_Activity_
The data beneath this task is to be duplicated exactly, in its entirety.

_Data extracts_
▽

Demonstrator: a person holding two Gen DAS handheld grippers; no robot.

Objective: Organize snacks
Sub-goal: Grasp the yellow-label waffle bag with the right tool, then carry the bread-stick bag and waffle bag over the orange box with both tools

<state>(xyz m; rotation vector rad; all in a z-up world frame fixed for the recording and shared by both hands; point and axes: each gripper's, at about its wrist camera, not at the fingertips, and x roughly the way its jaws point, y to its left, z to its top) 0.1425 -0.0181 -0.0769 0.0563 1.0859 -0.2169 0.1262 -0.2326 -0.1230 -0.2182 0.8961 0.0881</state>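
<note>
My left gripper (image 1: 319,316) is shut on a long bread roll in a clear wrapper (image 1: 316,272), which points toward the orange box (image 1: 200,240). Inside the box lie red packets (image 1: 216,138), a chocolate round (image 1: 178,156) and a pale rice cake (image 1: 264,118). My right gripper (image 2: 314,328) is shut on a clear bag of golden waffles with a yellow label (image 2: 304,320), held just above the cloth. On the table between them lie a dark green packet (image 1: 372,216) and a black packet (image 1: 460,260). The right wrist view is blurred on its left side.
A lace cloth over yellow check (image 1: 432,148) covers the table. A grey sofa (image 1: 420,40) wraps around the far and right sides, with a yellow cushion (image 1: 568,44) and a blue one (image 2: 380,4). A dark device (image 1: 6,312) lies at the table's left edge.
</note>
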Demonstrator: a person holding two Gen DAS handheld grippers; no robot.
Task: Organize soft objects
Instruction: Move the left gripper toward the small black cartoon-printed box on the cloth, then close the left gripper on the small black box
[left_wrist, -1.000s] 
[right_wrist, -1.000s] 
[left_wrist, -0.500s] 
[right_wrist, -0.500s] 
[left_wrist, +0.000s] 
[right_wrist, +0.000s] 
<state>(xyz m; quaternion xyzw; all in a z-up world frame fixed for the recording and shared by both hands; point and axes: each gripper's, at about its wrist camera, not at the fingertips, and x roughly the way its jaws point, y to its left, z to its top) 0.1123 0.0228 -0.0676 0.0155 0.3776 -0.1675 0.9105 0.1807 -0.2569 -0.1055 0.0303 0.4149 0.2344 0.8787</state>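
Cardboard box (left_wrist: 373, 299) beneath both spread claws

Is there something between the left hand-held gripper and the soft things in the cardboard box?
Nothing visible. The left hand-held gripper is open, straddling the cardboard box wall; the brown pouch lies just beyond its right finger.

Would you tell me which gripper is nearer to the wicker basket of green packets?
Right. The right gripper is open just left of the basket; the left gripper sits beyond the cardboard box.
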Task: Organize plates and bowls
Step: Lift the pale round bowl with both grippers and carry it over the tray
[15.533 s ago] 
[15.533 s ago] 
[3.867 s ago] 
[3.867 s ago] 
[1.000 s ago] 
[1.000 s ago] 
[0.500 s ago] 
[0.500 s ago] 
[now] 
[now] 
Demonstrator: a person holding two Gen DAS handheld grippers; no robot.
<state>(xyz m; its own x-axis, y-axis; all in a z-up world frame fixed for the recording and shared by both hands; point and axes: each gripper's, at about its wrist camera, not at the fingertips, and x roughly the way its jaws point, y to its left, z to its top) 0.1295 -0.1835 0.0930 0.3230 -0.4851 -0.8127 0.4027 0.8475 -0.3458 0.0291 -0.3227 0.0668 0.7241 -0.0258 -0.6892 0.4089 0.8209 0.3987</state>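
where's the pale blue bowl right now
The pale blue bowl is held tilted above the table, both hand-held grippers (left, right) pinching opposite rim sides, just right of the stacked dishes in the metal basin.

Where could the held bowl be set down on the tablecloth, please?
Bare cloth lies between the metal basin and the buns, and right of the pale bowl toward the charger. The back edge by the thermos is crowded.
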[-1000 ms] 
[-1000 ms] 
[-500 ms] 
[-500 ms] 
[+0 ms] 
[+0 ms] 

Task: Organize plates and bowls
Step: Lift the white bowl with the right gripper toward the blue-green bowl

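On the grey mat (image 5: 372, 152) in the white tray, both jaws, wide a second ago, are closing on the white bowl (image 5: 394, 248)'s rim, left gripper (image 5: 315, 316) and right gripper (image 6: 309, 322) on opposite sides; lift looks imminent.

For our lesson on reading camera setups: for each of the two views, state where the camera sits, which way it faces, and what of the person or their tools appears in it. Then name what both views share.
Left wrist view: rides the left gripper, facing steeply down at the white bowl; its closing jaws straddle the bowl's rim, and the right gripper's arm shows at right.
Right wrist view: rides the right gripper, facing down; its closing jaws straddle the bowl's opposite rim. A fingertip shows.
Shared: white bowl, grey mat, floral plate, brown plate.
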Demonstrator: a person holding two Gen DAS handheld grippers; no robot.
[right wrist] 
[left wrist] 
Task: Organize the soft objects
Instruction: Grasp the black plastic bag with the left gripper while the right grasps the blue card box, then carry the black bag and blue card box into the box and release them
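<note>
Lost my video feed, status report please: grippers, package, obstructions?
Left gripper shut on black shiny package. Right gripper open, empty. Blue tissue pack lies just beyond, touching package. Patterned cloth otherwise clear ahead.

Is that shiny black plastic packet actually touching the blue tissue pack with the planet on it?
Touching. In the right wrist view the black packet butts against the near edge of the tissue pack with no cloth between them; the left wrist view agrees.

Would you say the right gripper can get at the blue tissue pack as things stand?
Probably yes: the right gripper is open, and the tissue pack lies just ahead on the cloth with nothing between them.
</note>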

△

_Your solution_
Demonstrator: a person holding two Gen DAS handheld grippers; no robot.

Objective: Organize snacks
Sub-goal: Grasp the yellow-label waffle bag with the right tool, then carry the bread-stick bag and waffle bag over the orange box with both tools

<state>(xyz m; rotation vector rad; all in a z-up world frame fixed for the recording and shared by both hands; point and axes: each gripper's, at about its wrist camera, not at the fingertips, and x roughly the way its jaws point, y to its left, z to its top) 0.1425 -0.0181 -0.0769 0.0563 1.0859 -0.2169 0.1262 -0.2326 -0.1230 -0.2182 0.8961 0.0881</state>
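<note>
My left gripper (image 1: 319,316) is shut on a long bread roll in a clear wrapper (image 1: 316,272), which points toward the orange box (image 1: 200,240). Inside the box lie red packets (image 1: 216,138), a chocolate round (image 1: 178,156) and a pale rice cake (image 1: 264,118). My right gripper (image 2: 314,328) is shut on a clear bag of golden waffles with a yellow label (image 2: 304,320), held just above the cloth. On the table between them lie a dark green packet (image 1: 372,216) and a black packet (image 1: 460,260). The right wrist view is blurred on its left side.
A lace cloth over yellow check (image 1: 432,148) covers the table. A grey sofa (image 1: 420,40) wraps around the far and right sides, with a yellow cushion (image 1: 568,44) and a blue one (image 2: 380,4). A dark device (image 1: 6,312) lies at the table's left edge.
</note>
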Demonstrator: a person holding two Gen DAS handheld grippers; no robot.
Task: Organize soft objects
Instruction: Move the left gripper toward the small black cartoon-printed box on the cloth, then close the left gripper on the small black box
[left_wrist, -1.000s] 
[right_wrist, -1.000s] 
[left_wrist, -0.500s] 
[right_wrist, -0.500s] 
[left_wrist, +0.000s] 
[right_wrist, +0.000s] 
<state>(xyz m; quaternion xyzw; all in a z-up world frame fixed for the recording and shared by both hands; point and axes: each gripper's, at about its wrist camera, not at the fingertips, and x roughly the way its jaws point, y to its left, z to its top) 0.1123 0.0228 -0.0676 0.0155 0.3776 -0.1675 0.9105 0.1807 -0.2569 -0.1055 0.0303 0.4149 0.2344 0.8787</state>
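Cardboard box (left_wrist: 373, 299) beneath both spread claws

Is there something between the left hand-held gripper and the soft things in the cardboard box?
Nothing visible. The left hand-held gripper is open, straddling the cardboard box wall; the brown pouch lies just beyond its right finger.

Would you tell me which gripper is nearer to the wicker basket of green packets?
Right. The right gripper is open just left of the basket; the left gripper sits beyond the cardboard box.
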Task: Organize plates and bowls
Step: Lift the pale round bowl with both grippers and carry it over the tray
[15.533 s ago] 
[15.533 s ago] 
[3.867 s ago] 
[3.867 s ago] 
[1.000 s ago] 
[1.000 s ago] 
[0.500 s ago] 
[0.500 s ago] 
[now] 
[now] 
Demonstrator: a person holding two Gen DAS handheld grippers; no robot.
<state>(xyz m; its own x-axis, y-axis; all in a z-up world frame fixed for the recording and shared by both hands; point and axes: each gripper's, at about its wrist camera, not at the fingertips, and x roughly the way its jaws point, y to its left, z to its top) 0.1295 -0.1835 0.0930 0.3230 -0.4851 -0.8127 0.4027 0.8475 -0.3458 0.0291 -0.3227 0.0668 0.7241 -0.0258 -0.6892 0.4089 0.8209 0.3987</state>
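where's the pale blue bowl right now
The pale blue bowl is held tilted above the table, both hand-held grippers (left, right) pinching opposite rim sides, just right of the stacked dishes in the metal basin.

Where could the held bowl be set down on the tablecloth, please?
Bare cloth lies between the metal basin and the buns, and right of the pale bowl toward the charger. The back edge by the thermos is crowded.
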[-1000 ms] 
[-1000 ms] 
[-500 ms] 
[-500 ms] 
[+0 ms] 
[+0 ms] 

Task: Organize plates and bowls
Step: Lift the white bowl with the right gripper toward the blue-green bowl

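On the grey mat (image 5: 372, 152) in the white tray, both jaws, wide a second ago, are closing on the white bowl (image 5: 394, 248)'s rim, left gripper (image 5: 315, 316) and right gripper (image 6: 309, 322) on opposite sides; lift looks imminent.

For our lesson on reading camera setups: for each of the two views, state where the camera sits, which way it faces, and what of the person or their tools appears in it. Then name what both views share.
Left wrist view: rides the left gripper, facing steeply down at the white bowl; its closing jaws straddle the bowl's rim, and the right gripper's arm shows at right.
Right wrist view: rides the right gripper, facing down; its closing jaws straddle the bowl's opposite rim. A fingertip shows.
Shared: white bowl, grey mat, floral plate, brown plate.
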Demonstrator: a person holding two Gen DAS handheld grippers; no robot.
[right wrist] 
[left wrist] 
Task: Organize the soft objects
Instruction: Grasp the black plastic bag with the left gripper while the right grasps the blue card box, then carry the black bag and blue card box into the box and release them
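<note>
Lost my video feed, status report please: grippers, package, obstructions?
Left gripper shut on black shiny package. Right gripper open, empty. Blue tissue pack lies just beyond, touching package. Patterned cloth otherwise clear ahead.

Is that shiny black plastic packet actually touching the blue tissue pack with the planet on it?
Touching. In the right wrist view the black packet butts against the near edge of the tissue pack with no cloth between them; the left wrist view agrees.

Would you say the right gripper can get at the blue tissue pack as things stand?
Probably yes: the right gripper is open, and the tissue pack lies just ahead on the cloth with nothing between them.
</note>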

No more work remains for this exercise.